> _HOW TO COMPLETE THIS TASK_
The data should be restated word for word, in full.

> _RAW DATA_
┄┄┄┄┄┄┄┄┄┄┄┄┄┄┄┄┄┄┄┄
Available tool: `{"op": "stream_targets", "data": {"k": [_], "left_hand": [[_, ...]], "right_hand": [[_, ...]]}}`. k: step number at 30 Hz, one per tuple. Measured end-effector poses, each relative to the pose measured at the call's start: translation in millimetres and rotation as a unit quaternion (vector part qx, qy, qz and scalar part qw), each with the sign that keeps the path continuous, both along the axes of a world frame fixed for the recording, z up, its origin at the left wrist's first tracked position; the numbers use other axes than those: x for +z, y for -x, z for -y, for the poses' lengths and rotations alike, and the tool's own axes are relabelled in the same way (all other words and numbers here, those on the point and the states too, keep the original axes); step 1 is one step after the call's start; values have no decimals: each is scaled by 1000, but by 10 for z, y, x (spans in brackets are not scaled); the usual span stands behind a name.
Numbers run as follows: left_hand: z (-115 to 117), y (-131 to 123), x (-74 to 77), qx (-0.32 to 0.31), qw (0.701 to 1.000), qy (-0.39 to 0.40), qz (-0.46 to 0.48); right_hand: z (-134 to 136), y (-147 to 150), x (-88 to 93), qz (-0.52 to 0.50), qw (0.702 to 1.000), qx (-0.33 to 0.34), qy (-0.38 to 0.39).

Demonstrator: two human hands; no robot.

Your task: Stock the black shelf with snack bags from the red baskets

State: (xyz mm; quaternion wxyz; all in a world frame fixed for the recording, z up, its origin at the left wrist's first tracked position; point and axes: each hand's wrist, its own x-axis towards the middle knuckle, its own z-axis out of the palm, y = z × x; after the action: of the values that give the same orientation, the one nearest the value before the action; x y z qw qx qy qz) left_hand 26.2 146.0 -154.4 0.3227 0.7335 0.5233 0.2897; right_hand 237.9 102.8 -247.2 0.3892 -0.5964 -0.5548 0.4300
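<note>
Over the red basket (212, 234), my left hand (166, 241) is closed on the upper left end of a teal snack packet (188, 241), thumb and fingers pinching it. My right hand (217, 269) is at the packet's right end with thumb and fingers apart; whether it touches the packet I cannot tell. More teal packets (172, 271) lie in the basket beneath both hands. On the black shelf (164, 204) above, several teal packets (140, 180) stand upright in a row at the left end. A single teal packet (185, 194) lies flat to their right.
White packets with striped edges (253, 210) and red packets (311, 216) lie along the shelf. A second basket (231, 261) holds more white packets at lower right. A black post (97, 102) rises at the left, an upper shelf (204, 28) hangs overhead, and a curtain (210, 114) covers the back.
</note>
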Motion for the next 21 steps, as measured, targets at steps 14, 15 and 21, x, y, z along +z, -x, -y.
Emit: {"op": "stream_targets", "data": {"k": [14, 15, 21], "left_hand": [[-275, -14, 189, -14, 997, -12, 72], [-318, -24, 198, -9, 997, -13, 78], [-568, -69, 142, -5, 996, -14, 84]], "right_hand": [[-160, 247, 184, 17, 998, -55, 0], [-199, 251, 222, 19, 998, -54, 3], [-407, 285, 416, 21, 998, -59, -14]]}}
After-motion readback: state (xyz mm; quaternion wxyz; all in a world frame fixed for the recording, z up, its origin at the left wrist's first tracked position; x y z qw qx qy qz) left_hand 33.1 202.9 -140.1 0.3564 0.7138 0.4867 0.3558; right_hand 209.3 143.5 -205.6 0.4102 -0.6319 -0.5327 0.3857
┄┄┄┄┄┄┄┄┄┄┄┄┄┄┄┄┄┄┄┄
> _OUTPUT OF THE EXERCISE_
Available tool: `{"op": "stream_targets", "data": {"k": [_], "left_hand": [[_, ...]], "right_hand": [[_, ...]]}}`. k: step number at 30 Hz, one per tuple. Measured end-effector poses, each relative to the pose measured at the call's start: translation in millimetres and rotation as a unit quaternion (vector part qx, qy, qz and scalar part qw), each with the sign that keeps the path continuous, both along the axes of a world frame fixed for the recording, z up, its origin at the left wrist's first tracked position; the numbers use other axes than those: x for +z, y for -x, z for -y, for the poses' lengths and rotations alike, and the tool's own axes are relabelled in the same way (all other words and numbers here, those on the point and the states too, keep the original axes); step 1 is one step after the call's start; values have no decimals: each is scaled by 1000, but by 10 for z, y, x (spans in brackets are not scaled); the usual span stands behind a name.
Numbers run as follows: left_hand: z (-115 to 117), y (-131 to 123), x (-74 to 77), qx (-0.32 to 0.31), qw (0.701 to 1.000), qy (-0.39 to 0.40), qz (-0.46 to 0.48); right_hand: z (-134 to 136), y (-147 to 150), x (-88 to 93), qz (-0.52 to 0.50), qw (0.702 to 1.000), qx (-0.33 to 0.34), qy (-0.38 to 0.39).

Demonstrator: two human hands; no robot.

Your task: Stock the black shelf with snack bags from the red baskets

State: (xyz mm; quaternion wxyz; all in a world frame fixed for the recording, z up, its origin at the left wrist's first tracked position; point and axes: each hand's wrist, its own x-axis towards the middle knuckle, its own z-axis out of the palm, y = z × x; after the action: of the values that give the same orientation, the one nearest the value before the action; x y z qw qx qy qz) left_hand 26.2 146.0 -154.4 0.3227 0.7335 0.5233 0.2897; right_hand 237.9 102.8 -247.2 0.3892 -0.5964 -0.5548 0.4300
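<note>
Over the red basket (212, 234), my left hand (166, 241) is closed on the upper left end of a teal snack packet (188, 241), thumb and fingers pinching it. My right hand (217, 269) is at the packet's right end with thumb and fingers apart; whether it touches the packet I cannot tell. More teal packets (172, 271) lie in the basket beneath both hands. On the black shelf (164, 204) above, several teal packets (140, 180) stand upright in a row at the left end. A single teal packet (185, 194) lies flat to their right.
White packets with striped edges (253, 210) and red packets (311, 216) lie along the shelf. A second basket (231, 261) holds more white packets at lower right. A black post (97, 102) rises at the left, an upper shelf (204, 28) hangs overhead, and a curtain (210, 114) covers the back.
</note>
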Motion for the next 21 steps, as measured, targets at steps 14, 15 and 21, x, y, z along +z, -x, -y.
Emit: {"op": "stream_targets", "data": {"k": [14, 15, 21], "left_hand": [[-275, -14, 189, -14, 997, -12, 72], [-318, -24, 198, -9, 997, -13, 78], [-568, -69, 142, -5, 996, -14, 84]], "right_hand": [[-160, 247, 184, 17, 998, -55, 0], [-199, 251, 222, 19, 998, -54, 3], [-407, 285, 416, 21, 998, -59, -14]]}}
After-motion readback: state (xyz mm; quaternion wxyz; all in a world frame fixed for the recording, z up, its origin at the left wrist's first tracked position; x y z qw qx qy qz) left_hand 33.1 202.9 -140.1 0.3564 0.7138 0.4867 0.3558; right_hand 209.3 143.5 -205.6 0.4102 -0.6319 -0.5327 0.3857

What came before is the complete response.